Clock, Hydrogen Maser, Mass Measurement
This is the main component of the engineering verification unit for the hydrogen maser oscillator (clock) developed by Vessot and Levine at the Smithsonian Astrophysical Observatory (SAO). The unit was designed to measure how varying gravitational fields effect the rate of passage of time as predicted by Einstein's general theory of relativity. Einstein's theory of general relativity proposes that time and gravity are closely related. In order to test this proposal, the SAO designed and built a hydrogen maser oscillator, more commonly known as an atomic clock, to be placed into a microgravity environment. This space-qualified instrument was sent up to 10,000 kilometers on a two-hour sub-orbital flight on a Scout launch vehicle in 1976. By 1979, Vessot concluded that this experiment, named Gravity Probe A, indeed verified Einstein's predicted gravitational red shift effect.
This object was transferred to NASM by SAO in December 1978.

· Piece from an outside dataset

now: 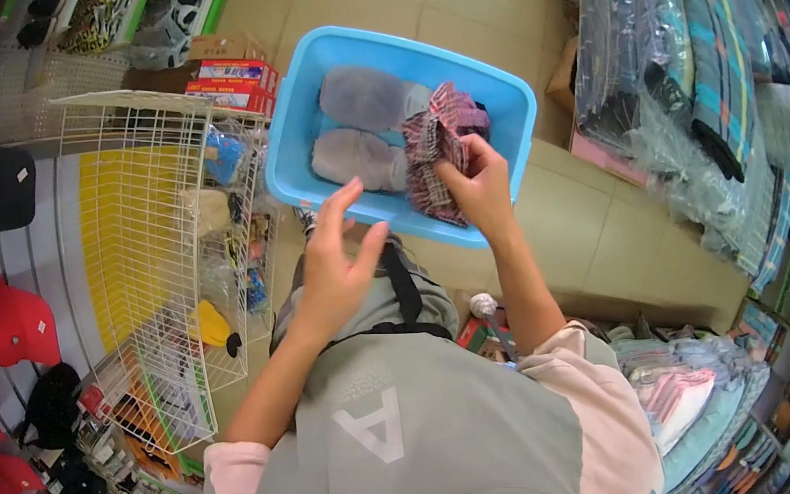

Transferred from the Smithsonian Astrophysical Obervatory
- Country of Origin
- United States of America
- Smithsonian Astrophysical Observatory
- Aluminum, Steel, Stainless Steel, Foam, Nylon, Phenolic Resin, Gold Plating, Paper, Glass, Epoxy, Rubber (Silicone), Synthetic Fabric, Plastic, Adhesive, Cadmium Plating
- Storage (Rehoused on Aluminum Pallet with one other object): 121.9 × 121.9 × 121.9cm, 106.1kg (48 × 48 × 48 in., 234lb.)